Vaccination obligatoire

Elle est désormais actée pour les professionnels de santé, mais également le médico-social (sauf exception), les pompiers, le transport sanitaire, etc. Tous devront être vaccinés, sauf contre-indication médicale reconnue.
Cette obligation se fera par palier.

  • Entre l’application de la loi et le 14 septembre, ces personnes pourront se contenter, à la place du vaccin, d’un certificat de rétablissement ou d’un test négatif.
  • Au 15 septembre, seule l’option vaccin sera possible pour qu’elles puissent exercer leur activité.
  • Jusqu’au 15 octobre, néanmoins, elles pourront justifier de l’administration d’au moins une dose, avant les suivantes, outre présenter un test négatif.
  • Après le 15 octobre, leur parcours vaccinal devra être complet.

À défaut, le salarié verra son activité, mais également sa rémunération suspendues. Il n’est plus prévu expressément la possibilité de le licencier, comme le voulait le gouvernement.
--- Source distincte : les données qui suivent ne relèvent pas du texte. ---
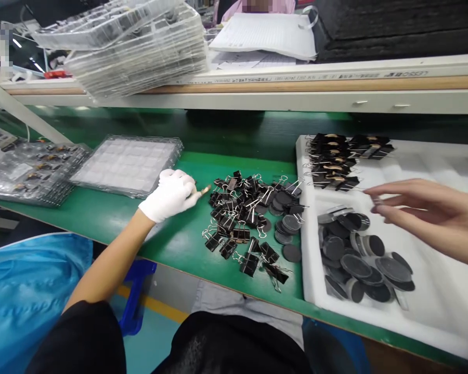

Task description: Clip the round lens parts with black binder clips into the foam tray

Par contre, s’il relève d’un ordre, celui-ci sera informé, outre que le droit commun restera applicable.

La méconnaissance de l’interdiction d’exercer ou d’effectuer des contrôles sera sanctionnée.

Enfin, les salariés mais aussi les stagiaires et les agents publics vont bénéficier d’une autorisation d’absence pour se faire vacciner, sans diminution de la rémunération.

La suite au Conseil constitutionnel

Alors que le gouvernement a pressé le pas, espérant une entrée en application au premier jour d’août, le Conseil constitutionnel a imposé son rythme.

Dans un billet publié ce jour, les neuf sages indiquent avoir déjà réceptionné une première saisine sur la loi relative à la gestion de la crise sanitaire.

« D’autres lui ont été annoncées sur ce texte. Elles viendront s’ajouter à de récentes saisines sur la loi relative à la bioéthique, sur l’initiative référendaire relative aux hôpitaux publics, sur la loi confortant le respect des principes républicains et de lutte contre le séparatisme et la loi relative à la prévention des actes de terrorisme et au renseignement, pour laquelle le Premier ministre l’a invité à statuer en urgence ».

Bref, trop c’est trop. Le Conseil constitutionnel indique qu’il ne rendra sa décision que le 5 août. Conclusion : le texte, s’il passe haut la main le filtre de cet examen, ne sera publié au Journal officiel que le 6, pour une entrée en vigueur en principe le lendemain, 7 août.